Supervisor(s): Daniel Kowatsch, Tobias Specht
Status: finished
Topic: Others
Author: Philip Haitzer
Submission: 2025-04-14
Type of Thesis: Masterthesis
Thesis topic in co-operation with the Fraunhofer Institute for Applied and Integrated Security AISEC, Garching

Description

This thesis introduces a modular Graph Neural Network framework designed for C/C++
vulnerability detection using Code Property Graphs, supporting architectures such as Graph-
SAGE and GAT. Utilizing self-supervised pre-training with feature masking on a diverse
Debian codebase, the framework is subsequently fine-tuned for node-level classification of
CWE-457 (Use of Uninitialized Variable) on the Juliet test suite. Our evaluation addresses
the effectiveness of the GNN approach and the specific benefit derived from pre-training.

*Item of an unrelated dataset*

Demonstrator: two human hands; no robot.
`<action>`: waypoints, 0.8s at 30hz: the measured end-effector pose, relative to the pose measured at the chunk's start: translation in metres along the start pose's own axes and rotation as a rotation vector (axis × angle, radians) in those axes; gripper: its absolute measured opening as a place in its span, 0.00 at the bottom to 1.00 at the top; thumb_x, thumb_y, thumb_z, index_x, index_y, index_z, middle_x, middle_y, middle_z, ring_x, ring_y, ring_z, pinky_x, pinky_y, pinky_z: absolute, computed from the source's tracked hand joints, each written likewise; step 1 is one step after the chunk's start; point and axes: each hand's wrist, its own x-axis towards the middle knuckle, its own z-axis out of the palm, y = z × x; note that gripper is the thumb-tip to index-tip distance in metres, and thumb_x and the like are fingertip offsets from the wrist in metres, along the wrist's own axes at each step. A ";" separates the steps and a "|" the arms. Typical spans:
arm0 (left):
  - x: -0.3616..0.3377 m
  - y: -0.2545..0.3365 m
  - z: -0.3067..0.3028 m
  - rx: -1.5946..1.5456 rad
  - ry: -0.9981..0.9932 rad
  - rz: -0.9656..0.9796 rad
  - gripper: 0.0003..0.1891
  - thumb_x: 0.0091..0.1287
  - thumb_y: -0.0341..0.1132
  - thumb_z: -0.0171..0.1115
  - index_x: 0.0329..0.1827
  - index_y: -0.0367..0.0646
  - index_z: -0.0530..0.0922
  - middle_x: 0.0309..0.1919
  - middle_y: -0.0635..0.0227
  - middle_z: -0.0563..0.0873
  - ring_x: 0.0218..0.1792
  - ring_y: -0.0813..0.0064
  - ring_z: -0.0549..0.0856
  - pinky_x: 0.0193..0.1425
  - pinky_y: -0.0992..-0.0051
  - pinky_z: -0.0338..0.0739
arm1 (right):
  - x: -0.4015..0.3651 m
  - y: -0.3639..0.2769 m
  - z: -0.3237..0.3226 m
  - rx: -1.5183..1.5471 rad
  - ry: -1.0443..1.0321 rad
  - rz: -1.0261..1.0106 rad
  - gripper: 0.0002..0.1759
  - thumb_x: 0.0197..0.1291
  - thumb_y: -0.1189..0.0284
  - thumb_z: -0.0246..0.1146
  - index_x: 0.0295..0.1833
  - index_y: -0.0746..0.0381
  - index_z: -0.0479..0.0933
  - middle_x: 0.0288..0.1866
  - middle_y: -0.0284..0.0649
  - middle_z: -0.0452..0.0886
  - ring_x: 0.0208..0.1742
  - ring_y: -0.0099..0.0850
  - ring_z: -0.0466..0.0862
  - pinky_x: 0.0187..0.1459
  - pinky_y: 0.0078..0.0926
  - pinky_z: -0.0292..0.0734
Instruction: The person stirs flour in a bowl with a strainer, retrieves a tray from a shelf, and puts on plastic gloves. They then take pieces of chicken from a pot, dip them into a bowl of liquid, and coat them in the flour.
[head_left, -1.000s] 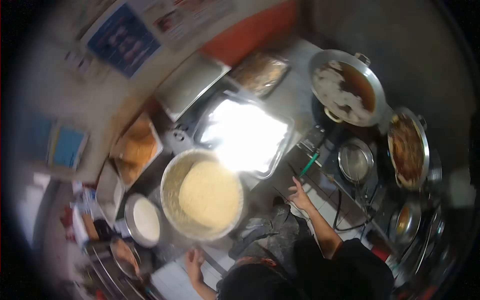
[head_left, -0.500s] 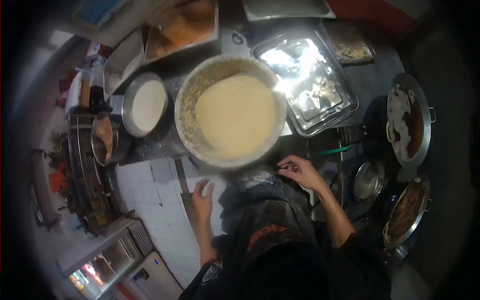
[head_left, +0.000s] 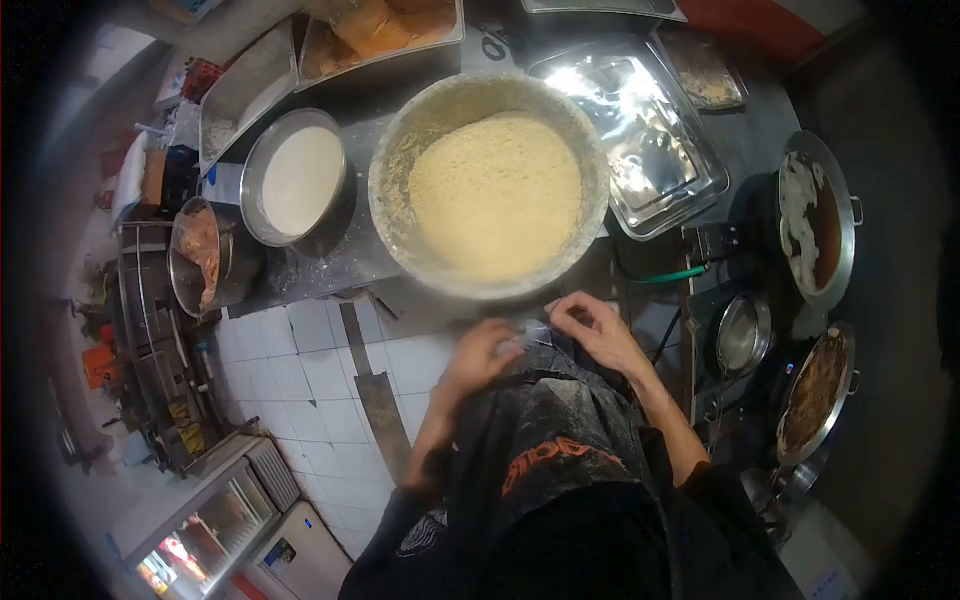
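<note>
My left hand (head_left: pixel 485 355) is smeared by motion in front of my dark, flour-dusted apron (head_left: pixel 570 400). Close to its right, my right hand (head_left: pixel 597 335) has thumb and fingers drawn together in a pinch. A small pale, translucent patch (head_left: pixel 538 330) shows between the two hands; I cannot tell whether the right fingers hold it. Just beyond both hands stands a large metal pot (head_left: pixel 388 215) with pale yellow crumbly flour mix (head_left: pixel 500 190) in it, its side walls coated with residue.
Left of the pot sit a bowl of white powder (head_left: pixel 303 180) and a bowl with orange-brown contents (head_left: pixel 200 240). A shiny metal tray (head_left: pixel 650 190) lies to the right. Two wide pans (head_left: pixel 845 260) of dark oil and a strainer (head_left: pixel 742 335) stand further right.
My left hand has moved right and up, from beside the apron to in front of it, nearer my right hand. The right fingers are more closely pinched. The camera view has shifted slightly.
</note>
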 end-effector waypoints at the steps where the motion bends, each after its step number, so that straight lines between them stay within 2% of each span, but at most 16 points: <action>1: -0.003 -0.008 0.000 -0.002 -0.005 0.007 0.19 0.66 0.42 0.67 0.54 0.37 0.81 0.58 0.54 0.82 0.62 0.51 0.79 0.65 0.61 0.72 | -0.003 0.001 0.009 -0.002 0.009 0.000 0.14 0.67 0.67 0.66 0.52 0.64 0.80 0.48 0.39 0.83 0.48 0.28 0.82 0.52 0.28 0.76; 3: -0.007 -0.019 -0.005 0.079 0.094 0.100 0.15 0.69 0.39 0.65 0.50 0.37 0.81 0.58 0.55 0.83 0.61 0.50 0.79 0.64 0.59 0.73 | -0.006 -0.002 0.030 -0.704 -0.072 -0.198 0.16 0.65 0.63 0.68 0.52 0.62 0.81 0.51 0.42 0.82 0.52 0.38 0.80 0.56 0.35 0.74; 4: -0.010 -0.024 -0.006 0.076 0.089 0.107 0.15 0.69 0.39 0.65 0.50 0.37 0.81 0.58 0.55 0.83 0.61 0.50 0.79 0.64 0.59 0.73 | -0.002 0.025 0.037 -0.776 -0.076 -0.317 0.16 0.63 0.62 0.68 0.50 0.61 0.82 0.53 0.44 0.81 0.55 0.46 0.77 0.59 0.40 0.71; 7: -0.021 -0.022 -0.014 -0.014 0.129 0.128 0.11 0.71 0.36 0.62 0.47 0.37 0.80 0.57 0.56 0.83 0.59 0.51 0.80 0.62 0.60 0.73 | -0.005 0.028 0.062 -0.700 0.006 -0.266 0.12 0.63 0.65 0.68 0.46 0.60 0.84 0.53 0.43 0.81 0.56 0.45 0.78 0.59 0.38 0.71; 8: -0.023 -0.022 -0.017 -0.108 0.115 0.155 0.10 0.71 0.35 0.61 0.46 0.36 0.80 0.55 0.56 0.84 0.57 0.52 0.81 0.61 0.61 0.74 | -0.007 0.025 0.070 -0.467 0.100 -0.206 0.10 0.64 0.66 0.67 0.43 0.61 0.84 0.54 0.43 0.82 0.57 0.45 0.79 0.60 0.37 0.71; 9: -0.028 -0.024 -0.017 -0.204 0.097 0.177 0.10 0.72 0.35 0.61 0.45 0.35 0.79 0.54 0.56 0.84 0.56 0.52 0.82 0.60 0.62 0.74 | -0.010 0.020 0.075 -0.469 0.097 -0.200 0.10 0.64 0.66 0.67 0.43 0.61 0.84 0.54 0.43 0.82 0.57 0.45 0.79 0.60 0.37 0.71; 11: -0.033 -0.034 -0.016 -0.185 0.077 0.209 0.10 0.72 0.34 0.61 0.45 0.35 0.79 0.52 0.56 0.84 0.54 0.52 0.82 0.58 0.62 0.75 | -0.017 0.015 0.081 -0.369 0.224 -0.120 0.10 0.65 0.66 0.66 0.44 0.62 0.84 0.55 0.45 0.82 0.58 0.45 0.79 0.61 0.37 0.71; 13: -0.040 -0.040 -0.016 -0.153 0.053 0.257 0.10 0.72 0.34 0.60 0.45 0.35 0.78 0.51 0.56 0.85 0.52 0.52 0.82 0.57 0.63 0.75 | -0.025 0.021 0.089 -0.454 0.193 -0.123 0.12 0.64 0.65 0.67 0.46 0.63 0.84 0.54 0.47 0.82 0.57 0.45 0.79 0.60 0.38 0.71; 15: -0.043 -0.039 -0.018 -0.093 0.088 0.185 0.11 0.74 0.35 0.59 0.46 0.35 0.77 0.46 0.57 0.84 0.47 0.60 0.84 0.53 0.67 0.75 | -0.035 0.026 0.103 -0.639 0.060 -0.126 0.14 0.64 0.63 0.68 0.46 0.63 0.84 0.51 0.48 0.81 0.57 0.47 0.78 0.60 0.39 0.71; 16: -0.047 -0.038 -0.019 -0.092 0.080 0.190 0.11 0.74 0.35 0.59 0.46 0.35 0.77 0.46 0.57 0.84 0.47 0.60 0.84 0.53 0.67 0.75 | -0.039 0.034 0.111 -0.687 0.091 -0.174 0.16 0.64 0.61 0.68 0.47 0.63 0.83 0.50 0.47 0.81 0.57 0.47 0.78 0.60 0.40 0.71; 18: -0.052 -0.026 -0.026 -0.377 0.087 -0.014 0.11 0.77 0.36 0.57 0.50 0.36 0.74 0.42 0.60 0.83 0.43 0.71 0.82 0.49 0.72 0.75 | -0.038 0.047 0.118 -0.696 0.104 -0.137 0.16 0.64 0.61 0.68 0.48 0.63 0.83 0.50 0.46 0.81 0.57 0.47 0.78 0.59 0.39 0.72; 19: -0.054 -0.028 -0.025 -0.376 0.078 -0.010 0.11 0.77 0.36 0.57 0.50 0.36 0.74 0.42 0.60 0.83 0.43 0.71 0.82 0.49 0.72 0.75 | -0.038 0.051 0.119 -0.710 0.109 -0.102 0.16 0.64 0.62 0.68 0.49 0.63 0.83 0.50 0.46 0.81 0.58 0.47 0.78 0.59 0.39 0.72; 21: -0.057 -0.029 -0.025 -0.560 0.139 -0.058 0.10 0.79 0.36 0.54 0.53 0.38 0.72 0.40 0.63 0.82 0.42 0.78 0.79 0.49 0.74 0.74 | -0.041 0.042 0.122 -0.692 0.174 -0.141 0.14 0.63 0.65 0.68 0.48 0.64 0.84 0.50 0.45 0.82 0.55 0.45 0.79 0.57 0.37 0.74; 23: -0.059 -0.033 -0.026 -0.566 0.085 -0.076 0.13 0.78 0.39 0.57 0.54 0.39 0.70 0.42 0.63 0.83 0.44 0.77 0.79 0.50 0.72 0.75 | -0.043 0.044 0.121 -0.362 0.254 -0.089 0.12 0.63 0.68 0.68 0.44 0.66 0.85 0.50 0.46 0.83 0.52 0.43 0.81 0.54 0.36 0.75; 24: -0.058 -0.036 -0.022 -0.480 0.095 0.001 0.15 0.75 0.40 0.61 0.54 0.40 0.71 0.43 0.62 0.84 0.45 0.74 0.81 0.51 0.71 0.75 | -0.046 0.042 0.121 -0.452 0.271 -0.103 0.11 0.63 0.69 0.68 0.41 0.68 0.85 0.48 0.46 0.84 0.50 0.41 0.83 0.54 0.34 0.75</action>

Experiments with GraphSAGE demonstrate considerable effectiveness in detecting CWE-457
patterns. Notably, pre-training led to improved performance on the test set, primarily by
enhancing classifier precision with minimal impact on recall, resulting in a higher overall
F1-score. While qualitative analysis reveals that pre-training fosters more structured embeddings,
it also highlights increased sensitivity to code context. The findings affirm the viability
of GNNs on CPGs for vulnerability detection and demonstrate a clear, positive impact of the
employed pre-training strategy for this specific downstream task.